Assignment - Pick the lines holding the string "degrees" out of the records and copy them.

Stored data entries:
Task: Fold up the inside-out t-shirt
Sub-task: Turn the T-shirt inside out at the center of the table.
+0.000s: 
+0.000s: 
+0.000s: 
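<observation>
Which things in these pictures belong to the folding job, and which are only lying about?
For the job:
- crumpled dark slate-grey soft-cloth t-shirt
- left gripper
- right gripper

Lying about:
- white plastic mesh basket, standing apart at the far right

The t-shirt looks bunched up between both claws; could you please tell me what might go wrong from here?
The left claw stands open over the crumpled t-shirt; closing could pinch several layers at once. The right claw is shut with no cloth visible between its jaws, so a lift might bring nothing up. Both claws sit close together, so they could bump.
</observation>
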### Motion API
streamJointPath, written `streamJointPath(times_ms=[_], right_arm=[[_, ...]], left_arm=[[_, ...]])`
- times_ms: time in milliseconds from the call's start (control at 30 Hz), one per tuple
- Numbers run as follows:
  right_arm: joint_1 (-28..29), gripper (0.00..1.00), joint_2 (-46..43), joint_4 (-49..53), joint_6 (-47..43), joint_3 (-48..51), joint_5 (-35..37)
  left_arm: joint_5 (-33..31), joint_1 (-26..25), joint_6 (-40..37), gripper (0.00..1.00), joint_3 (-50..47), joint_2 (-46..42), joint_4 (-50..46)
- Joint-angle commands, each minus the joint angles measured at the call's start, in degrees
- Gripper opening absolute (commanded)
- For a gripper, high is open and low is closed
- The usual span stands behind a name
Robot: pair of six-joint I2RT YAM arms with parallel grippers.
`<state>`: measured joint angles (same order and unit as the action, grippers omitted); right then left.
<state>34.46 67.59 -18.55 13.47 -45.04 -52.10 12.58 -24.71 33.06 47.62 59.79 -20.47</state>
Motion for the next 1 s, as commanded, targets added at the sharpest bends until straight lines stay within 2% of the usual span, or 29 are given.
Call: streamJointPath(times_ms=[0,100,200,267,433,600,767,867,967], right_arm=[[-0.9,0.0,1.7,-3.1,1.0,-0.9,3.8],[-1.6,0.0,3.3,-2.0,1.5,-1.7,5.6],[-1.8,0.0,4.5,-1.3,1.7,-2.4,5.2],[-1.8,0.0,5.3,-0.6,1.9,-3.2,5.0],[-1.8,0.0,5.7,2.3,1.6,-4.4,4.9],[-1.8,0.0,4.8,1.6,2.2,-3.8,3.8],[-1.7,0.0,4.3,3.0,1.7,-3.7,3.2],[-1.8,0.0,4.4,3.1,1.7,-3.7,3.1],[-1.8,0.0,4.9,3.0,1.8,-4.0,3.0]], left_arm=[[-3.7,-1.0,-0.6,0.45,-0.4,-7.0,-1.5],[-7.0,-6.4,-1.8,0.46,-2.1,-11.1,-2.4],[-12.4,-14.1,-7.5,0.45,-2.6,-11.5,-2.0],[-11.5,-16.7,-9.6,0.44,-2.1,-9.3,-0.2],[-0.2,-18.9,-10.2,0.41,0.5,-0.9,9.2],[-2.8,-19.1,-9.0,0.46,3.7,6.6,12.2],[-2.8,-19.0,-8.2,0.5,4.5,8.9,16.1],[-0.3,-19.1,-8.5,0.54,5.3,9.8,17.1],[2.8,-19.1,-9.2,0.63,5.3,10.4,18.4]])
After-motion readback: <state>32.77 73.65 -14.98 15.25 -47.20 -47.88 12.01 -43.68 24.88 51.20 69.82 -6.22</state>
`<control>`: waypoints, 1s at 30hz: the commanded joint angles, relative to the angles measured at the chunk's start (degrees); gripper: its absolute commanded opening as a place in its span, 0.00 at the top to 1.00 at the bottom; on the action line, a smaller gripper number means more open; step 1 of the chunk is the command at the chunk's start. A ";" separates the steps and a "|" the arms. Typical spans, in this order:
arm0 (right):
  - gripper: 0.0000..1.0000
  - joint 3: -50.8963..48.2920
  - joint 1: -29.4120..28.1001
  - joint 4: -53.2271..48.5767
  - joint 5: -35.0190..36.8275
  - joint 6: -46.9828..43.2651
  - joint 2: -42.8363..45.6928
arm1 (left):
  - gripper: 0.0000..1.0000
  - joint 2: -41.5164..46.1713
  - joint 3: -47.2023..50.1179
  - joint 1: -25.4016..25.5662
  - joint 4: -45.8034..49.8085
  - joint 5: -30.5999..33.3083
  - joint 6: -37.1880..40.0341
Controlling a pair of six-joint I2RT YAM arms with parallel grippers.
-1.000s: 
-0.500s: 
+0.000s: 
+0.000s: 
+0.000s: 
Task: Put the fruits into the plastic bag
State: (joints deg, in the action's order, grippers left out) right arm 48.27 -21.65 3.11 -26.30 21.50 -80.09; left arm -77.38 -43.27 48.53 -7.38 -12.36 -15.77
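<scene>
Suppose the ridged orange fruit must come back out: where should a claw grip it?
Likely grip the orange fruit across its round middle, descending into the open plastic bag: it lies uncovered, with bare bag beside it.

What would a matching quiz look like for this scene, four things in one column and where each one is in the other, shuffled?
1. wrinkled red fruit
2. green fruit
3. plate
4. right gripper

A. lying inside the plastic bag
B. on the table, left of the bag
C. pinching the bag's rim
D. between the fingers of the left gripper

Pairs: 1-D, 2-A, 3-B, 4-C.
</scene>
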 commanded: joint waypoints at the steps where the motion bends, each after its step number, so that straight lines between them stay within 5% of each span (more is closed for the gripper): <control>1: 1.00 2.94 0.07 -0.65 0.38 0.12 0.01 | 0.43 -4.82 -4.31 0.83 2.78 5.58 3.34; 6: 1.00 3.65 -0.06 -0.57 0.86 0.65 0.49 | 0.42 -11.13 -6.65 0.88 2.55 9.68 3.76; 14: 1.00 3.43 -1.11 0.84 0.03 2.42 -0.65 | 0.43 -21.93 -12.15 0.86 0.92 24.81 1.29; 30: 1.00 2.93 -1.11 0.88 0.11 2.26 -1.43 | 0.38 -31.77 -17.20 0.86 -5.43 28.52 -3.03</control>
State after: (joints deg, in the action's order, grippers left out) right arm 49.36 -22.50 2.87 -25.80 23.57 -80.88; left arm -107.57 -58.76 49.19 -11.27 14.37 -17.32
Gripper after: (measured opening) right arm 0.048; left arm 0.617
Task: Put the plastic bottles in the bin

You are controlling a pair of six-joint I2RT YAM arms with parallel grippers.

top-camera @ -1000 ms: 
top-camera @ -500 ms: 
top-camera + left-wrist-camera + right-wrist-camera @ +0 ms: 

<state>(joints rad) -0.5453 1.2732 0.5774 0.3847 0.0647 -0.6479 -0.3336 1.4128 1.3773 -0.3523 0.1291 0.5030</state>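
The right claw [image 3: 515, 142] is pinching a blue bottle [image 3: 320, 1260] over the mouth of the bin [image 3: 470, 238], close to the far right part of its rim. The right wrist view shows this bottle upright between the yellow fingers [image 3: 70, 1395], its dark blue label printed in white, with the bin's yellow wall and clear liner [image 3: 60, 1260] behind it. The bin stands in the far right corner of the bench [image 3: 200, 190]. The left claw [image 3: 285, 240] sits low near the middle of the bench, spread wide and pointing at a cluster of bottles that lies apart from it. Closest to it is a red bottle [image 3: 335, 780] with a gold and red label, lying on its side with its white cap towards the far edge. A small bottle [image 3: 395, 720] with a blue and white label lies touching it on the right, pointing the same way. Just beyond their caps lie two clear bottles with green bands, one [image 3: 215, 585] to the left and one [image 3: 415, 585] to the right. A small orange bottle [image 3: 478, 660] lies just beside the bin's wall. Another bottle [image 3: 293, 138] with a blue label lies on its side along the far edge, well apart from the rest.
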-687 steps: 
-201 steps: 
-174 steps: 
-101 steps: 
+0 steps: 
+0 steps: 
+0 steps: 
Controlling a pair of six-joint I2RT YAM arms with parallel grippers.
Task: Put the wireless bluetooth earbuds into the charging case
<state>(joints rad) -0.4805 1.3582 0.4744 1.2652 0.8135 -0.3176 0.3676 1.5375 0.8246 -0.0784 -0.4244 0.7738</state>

Problem solution -
- Joint-angle commands, each minus the joint angles measured at the call's start, in degrees
`<control>`: waypoints, 1s at 30hz: the commanded joint angles, relative to the angles measured at the chunk's start (degrees); gripper: its absolute commanded opening as a place in its span, 0.00 at the top to 1.00 at the bottom; on the action line, a smaller gripper number means more open; step 1 of the chunk is the command at the chunk's start. A ";" separates the steps and a "|" the arms. Typical spans, in this order:

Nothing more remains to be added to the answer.